I’ve attached my letter below because a) reading back, I think it’s funny and b) for the aspiring writers that follow me, I think it’s important to reveal that the writing process isn’t linear or pretty. We often need a guy called Stevo to prompt us into action. This letter eventually turned into this official post about my birthday last year.
Whether you’re a writer, student, or it’s the first time you’ve come across my words, I hope you’re inspired to start writing letters, and that you know you are so worth celebrating.
Dear Stevo,
I’m struggling to write the words on the page because I don’t know what to write about. That’s a lie – I do know what I want to write about, but the words aren’t flowing. Anne Lamott told me to write a letter to you whenever I’m stuck, so here we are.
Perfectionism is my big thing. I’m still not sure what my voice is. And I still have to scroll through the words of someone else to get my inspiration. I wonder if I’m really going to make it and if this will be worth it. But damm it- I have to try!

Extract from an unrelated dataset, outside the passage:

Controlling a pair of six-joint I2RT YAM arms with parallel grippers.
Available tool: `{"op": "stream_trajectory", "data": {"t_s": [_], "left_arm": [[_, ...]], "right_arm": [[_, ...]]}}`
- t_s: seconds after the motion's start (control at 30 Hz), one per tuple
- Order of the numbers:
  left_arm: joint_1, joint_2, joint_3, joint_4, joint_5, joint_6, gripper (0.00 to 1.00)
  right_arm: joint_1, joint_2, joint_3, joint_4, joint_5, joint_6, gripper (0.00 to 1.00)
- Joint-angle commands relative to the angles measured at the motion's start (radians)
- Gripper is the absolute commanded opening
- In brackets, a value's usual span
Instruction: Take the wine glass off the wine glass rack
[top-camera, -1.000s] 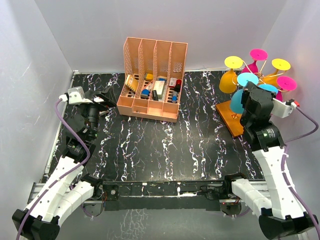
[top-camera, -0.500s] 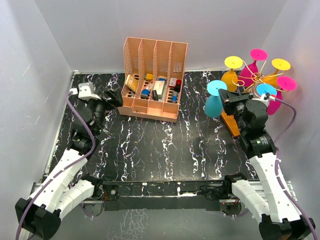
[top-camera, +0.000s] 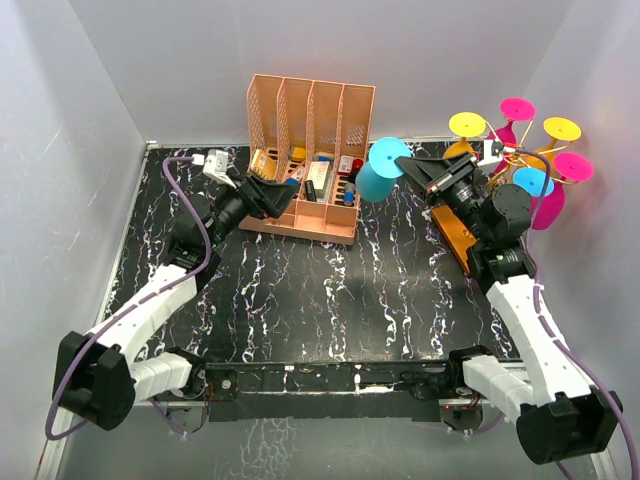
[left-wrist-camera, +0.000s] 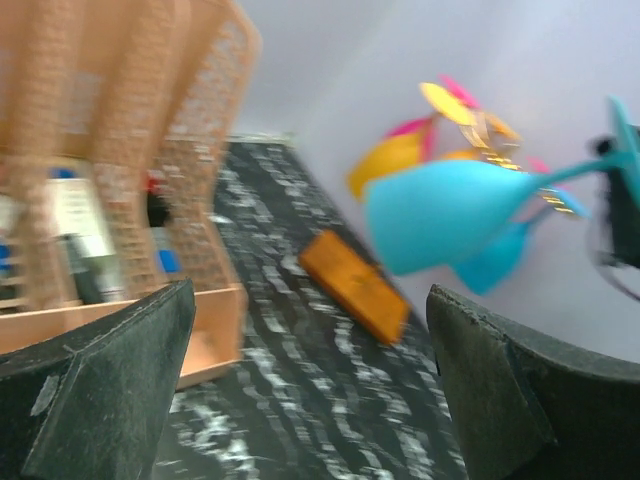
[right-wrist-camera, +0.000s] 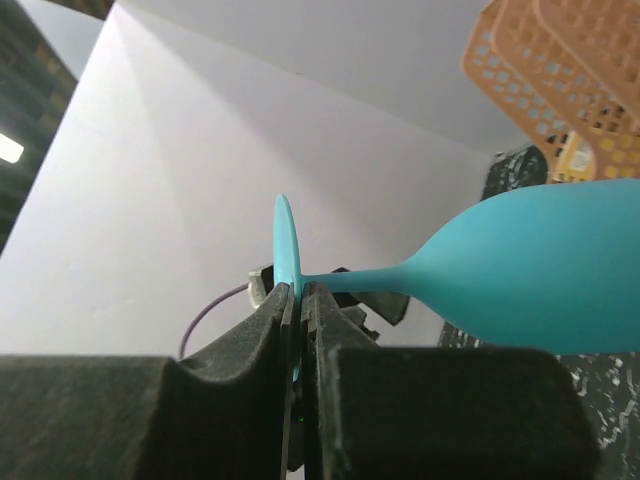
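Observation:
My right gripper is shut on the edge of the foot of a cyan wine glass. It holds the glass in the air to the left of the wine glass rack, clear of the gold wire hooks. In the right wrist view the thin foot disc sits clamped in the gripper, and the stem runs right to the bowl of the wine glass. My left gripper is open and empty in front of the peach organizer. In its wrist view the gripper faces the glass.
Yellow, magenta and cyan glasses still hang on the rack, which stands on an orange-brown wooden base at the right. A peach slotted organizer with small items stands at the back centre. Grey walls close in the black marbled table.
My right arm has carried the cyan glass leftward, away from the rack. My left arm has swung right, from the table's left edge to the front of the organizer, still open.

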Motion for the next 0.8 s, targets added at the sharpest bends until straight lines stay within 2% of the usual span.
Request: {"op": "stream_trajectory", "data": {"t_s": [0.0,0.17,0.3,0.5,0.77], "left_arm": [[0.000,0.058,0.021,0.388,0.298,-0.352,0.97],[0.002,0.225,-0.003,0.832,0.396,-0.756,0.97],[0.001,0.356,0.010,1.090,0.423,-0.954,0.97],[-0.002,0.437,0.023,1.221,0.405,-1.069,0.95],[-0.014,0.444,0.068,1.229,0.430,-1.094,0.87]], "right_arm": [[0.000,0.043,0.094,0.308,-0.113,0.101,0.08],[0.001,0.095,0.090,0.491,-0.149,0.238,0.07],[0.011,0.129,0.045,0.654,-0.175,0.382,0.08],[0.027,0.149,0.007,0.760,-0.188,0.475,0.08],[0.058,0.171,-0.029,0.792,-0.189,0.517,0.08]]}}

There are two pieces I want to write for this week. One is for the girl who doesn’t feel like she’s worth being celebrated. Who doesn’t feel like she’s worth people rallying around her and celebrating her. Why does she feel that way? Probably because people didn’t really show up for her in the past. Or maybe birthday’s weren’t a big thing in the family. Plus she doesn’t believe very good things about herself. What I would say to her is that her birthday is special, irrespective of who is or isn’t showing up. It’s the day she came into the world with fists raised, ready to leave a mark on the world. On the day she opened her eyes, lives changed. I would tell her that there are some years that may not feel like a big deal- like at 15. You’ll wait in anticipation for the big ones like 18 or 21 only to wonder why nothing special is happening. But some years you’ll be pleasantly surprised.
You don’t need the big party to feel loved. I woke up on my 21st wishing I had my community around me. But the flat pulled through for you. The night ended and you’ll learn that things pull together at the last minute. The right people will pull through.

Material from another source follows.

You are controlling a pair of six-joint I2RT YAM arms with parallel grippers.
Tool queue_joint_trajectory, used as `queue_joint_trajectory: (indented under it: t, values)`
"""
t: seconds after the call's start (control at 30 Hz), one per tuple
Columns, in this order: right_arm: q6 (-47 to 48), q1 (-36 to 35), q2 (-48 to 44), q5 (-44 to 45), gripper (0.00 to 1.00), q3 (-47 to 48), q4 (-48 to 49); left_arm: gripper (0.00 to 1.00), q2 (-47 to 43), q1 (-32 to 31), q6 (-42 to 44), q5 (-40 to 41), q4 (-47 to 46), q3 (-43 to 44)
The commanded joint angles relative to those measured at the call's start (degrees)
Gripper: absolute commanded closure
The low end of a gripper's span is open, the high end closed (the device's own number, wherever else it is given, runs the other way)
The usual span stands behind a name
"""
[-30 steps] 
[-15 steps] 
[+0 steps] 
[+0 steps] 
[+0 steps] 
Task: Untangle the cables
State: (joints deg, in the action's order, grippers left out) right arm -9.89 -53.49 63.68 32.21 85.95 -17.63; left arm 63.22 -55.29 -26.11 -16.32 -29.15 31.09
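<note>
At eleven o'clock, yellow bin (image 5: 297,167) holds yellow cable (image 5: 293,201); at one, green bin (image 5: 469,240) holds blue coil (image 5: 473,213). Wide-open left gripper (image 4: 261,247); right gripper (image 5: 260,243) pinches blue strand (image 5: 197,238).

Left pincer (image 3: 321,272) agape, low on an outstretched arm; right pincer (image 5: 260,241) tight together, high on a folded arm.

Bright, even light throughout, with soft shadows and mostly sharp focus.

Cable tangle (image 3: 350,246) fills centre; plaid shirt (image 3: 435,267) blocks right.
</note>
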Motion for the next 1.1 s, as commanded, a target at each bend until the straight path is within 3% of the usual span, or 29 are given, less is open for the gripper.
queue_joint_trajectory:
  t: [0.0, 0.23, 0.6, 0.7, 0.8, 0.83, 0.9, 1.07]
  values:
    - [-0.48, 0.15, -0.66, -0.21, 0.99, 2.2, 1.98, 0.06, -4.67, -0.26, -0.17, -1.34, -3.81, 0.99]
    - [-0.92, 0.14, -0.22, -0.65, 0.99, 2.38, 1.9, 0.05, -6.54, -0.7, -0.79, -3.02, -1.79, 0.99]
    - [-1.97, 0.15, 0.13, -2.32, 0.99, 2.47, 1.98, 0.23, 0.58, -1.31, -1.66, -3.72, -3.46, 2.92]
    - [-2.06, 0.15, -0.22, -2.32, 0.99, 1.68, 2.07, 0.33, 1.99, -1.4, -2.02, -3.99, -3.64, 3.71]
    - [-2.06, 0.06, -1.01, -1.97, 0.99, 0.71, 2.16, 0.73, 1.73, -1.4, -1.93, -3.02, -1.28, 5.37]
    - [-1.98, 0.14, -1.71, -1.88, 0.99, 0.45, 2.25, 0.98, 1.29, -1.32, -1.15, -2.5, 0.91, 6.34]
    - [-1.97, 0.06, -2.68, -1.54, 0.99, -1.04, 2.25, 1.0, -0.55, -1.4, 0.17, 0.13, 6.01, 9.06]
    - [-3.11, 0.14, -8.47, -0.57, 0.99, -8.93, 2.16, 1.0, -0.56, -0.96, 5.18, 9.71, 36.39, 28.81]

I’d tell her that every inch of her is worth celebrating. That even if it feels like the world doesn’t care she’s still worth celebrating. There are years where it’ll feel eventful and everyone is gathered round waiting for the glitz, glam and sparkle. And there’ll be years where you’ll have to be the sparkle. You’ll have to be your own cheerleader and learn to celebrate yourself. You’re going to have to figure out how to love on and celebrate yourself before you can invite anyone else to do it for you.
I remember when people didn’t want to make the effort to show up. I remember when people showed up and made the day about them. Irrespective of who does or doesn’t show up, it doesn’t lower your capacity to be celebrated.

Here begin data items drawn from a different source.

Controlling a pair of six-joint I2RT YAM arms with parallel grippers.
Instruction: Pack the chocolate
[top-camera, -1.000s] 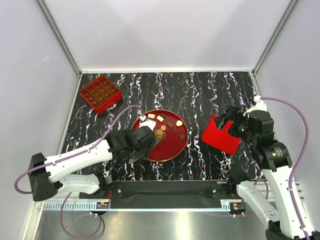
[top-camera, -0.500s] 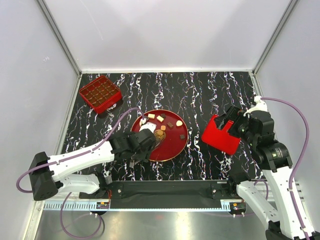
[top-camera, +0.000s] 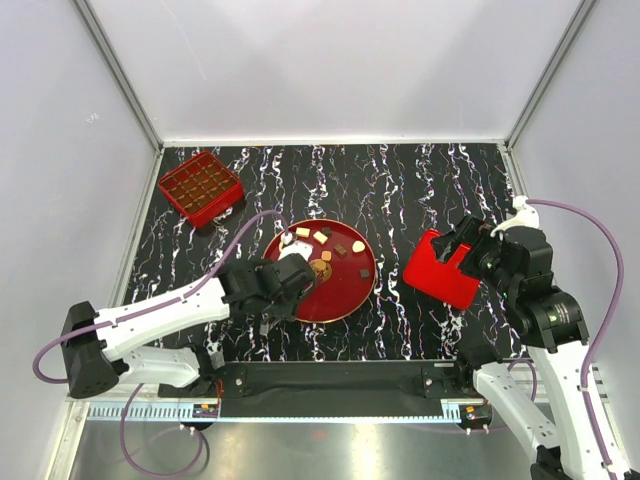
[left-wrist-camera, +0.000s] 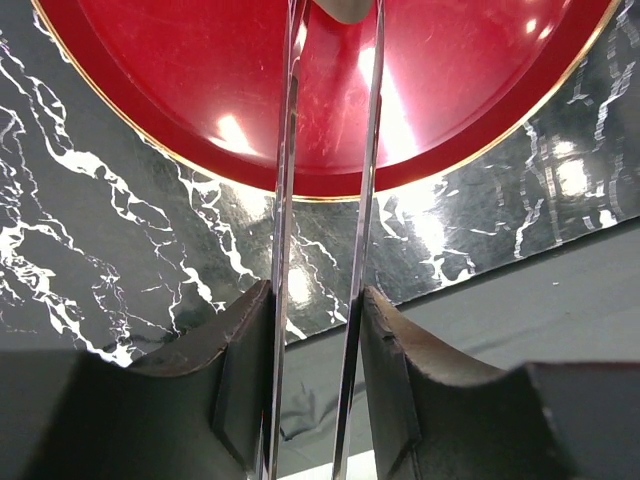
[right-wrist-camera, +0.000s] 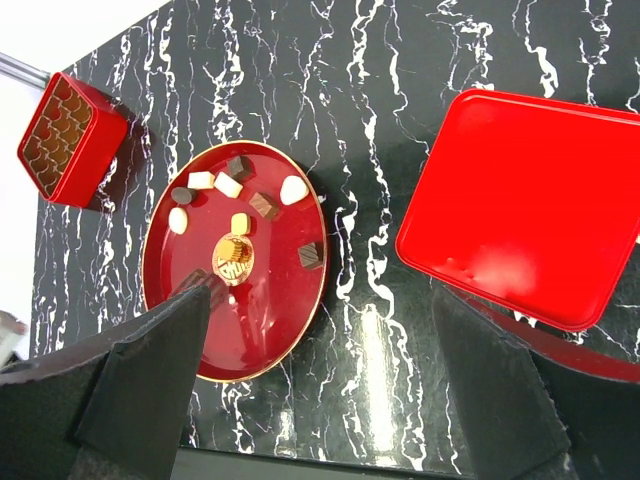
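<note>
Several small pieces of chocolate (right-wrist-camera: 229, 186), dark, tan and cream, lie on the far half of the round red plate (top-camera: 340, 295) around its gold emblem (right-wrist-camera: 233, 260). My left gripper (left-wrist-camera: 315, 300) is over the plate's near-left rim, shut on a pair of metal tongs (left-wrist-camera: 285, 150) that reach out over the plate (left-wrist-camera: 450, 100). At the blade tips a pale piece (left-wrist-camera: 340, 8) shows, mostly cut off by the frame edge. My right gripper (right-wrist-camera: 320, 300) hangs open and high over the table, with nothing between its fingers.
A red box with a grid of compartments (top-camera: 200, 187) sits at the far left of the black marbled table. A flat red lid (right-wrist-camera: 530, 230) lies right of the plate, under my right arm. White walls enclose the table.
The tong blades have been squeezed closer together. The left gripper has shifted slightly over the plate's near-left part. The right arm has barely moved.
</note>
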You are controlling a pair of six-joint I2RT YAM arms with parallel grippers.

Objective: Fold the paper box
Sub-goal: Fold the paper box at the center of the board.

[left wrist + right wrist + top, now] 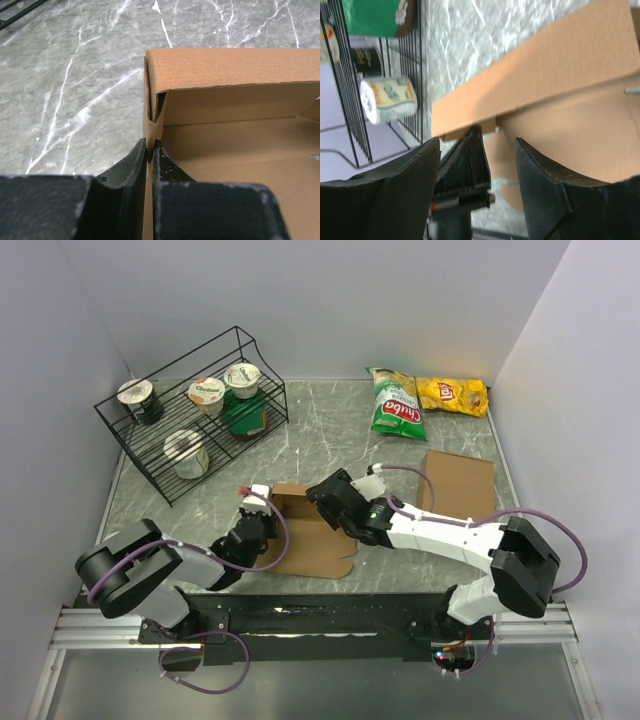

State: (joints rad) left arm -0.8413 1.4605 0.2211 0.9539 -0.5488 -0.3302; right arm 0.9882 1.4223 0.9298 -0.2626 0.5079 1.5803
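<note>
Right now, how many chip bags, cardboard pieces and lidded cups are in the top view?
Chip bags: 2, green chip bag and yellow chip bag
Cardboard pieces: 2, paper box and plain slab
Lidded cups: 4, in the wire rack
Total: 8

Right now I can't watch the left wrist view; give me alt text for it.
The left gripper is shut on a thin side wall of the paper box, just below its raised back corner. The box's brown inside opens to the right, and the grey marbled table lies to the left.

Grey marble-veined table [330, 430] between plain pale lavender walls [380, 300], metal rail [100, 628] along the near edge.
</note>
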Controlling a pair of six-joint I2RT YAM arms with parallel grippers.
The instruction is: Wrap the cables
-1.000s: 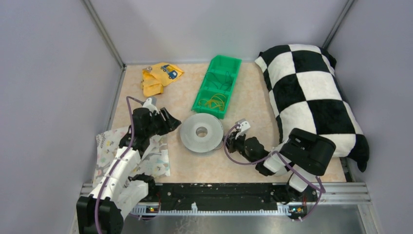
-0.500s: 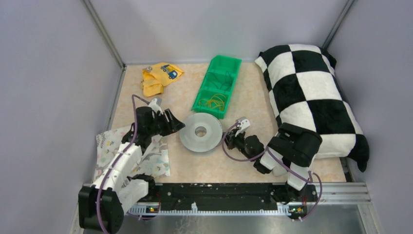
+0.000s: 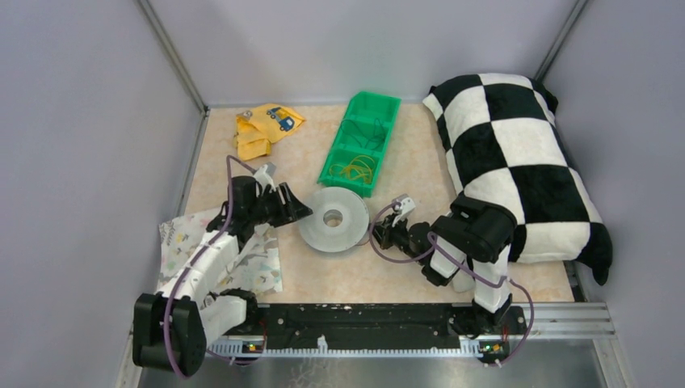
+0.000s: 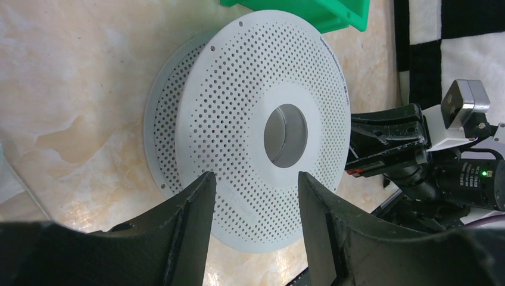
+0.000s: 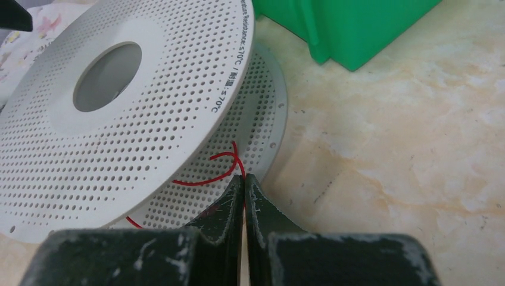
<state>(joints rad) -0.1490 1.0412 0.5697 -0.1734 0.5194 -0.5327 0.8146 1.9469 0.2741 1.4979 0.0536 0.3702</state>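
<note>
Though beside spool (image 5: 149, 137), cable (image 5: 196, 182) in right gripper (image 5: 244, 186)

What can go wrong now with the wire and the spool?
1. The right jaws pinch the thin red wire only at their tips; a pull may slip or snap it.
2. The left jaws stand open at the rim of the spool, not gripping it, so it may slide toward the green bin.
</note>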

A year ago, in the days leading up to 21, Slumpy took up residence in my heart and telling me that there wouldn’t be anything special this year either, and left me feeling heavy. I was miles away from my community back home, we were caught up in the rush to submit assignments, forgotten. 21 is placed on a pedestal yet nothing felt special.
You’re allowed to be sentimental on your birthday and be all up in your feelings like a Drake song.
The flat pulled together to rally around me at the last minute. The guys made an emergency trip to Tesco to buy a decadent cake topped with Maltesers. We used cigarette lighters as makeshift candles, and a single balloon found at the bottom of a show bag was inflated to celebrate the first year into my 20s. Afterwards, we caught the bus into the city where I rode my first mechanic bull and danced the night away as fake snow rained down on our heads. It was a rushed, last minute, affair, but it was enough.
All this to say that if a single shred of you has ever wondered whether you are worthy of being celebrated, hear me when I say you are, you are, you are.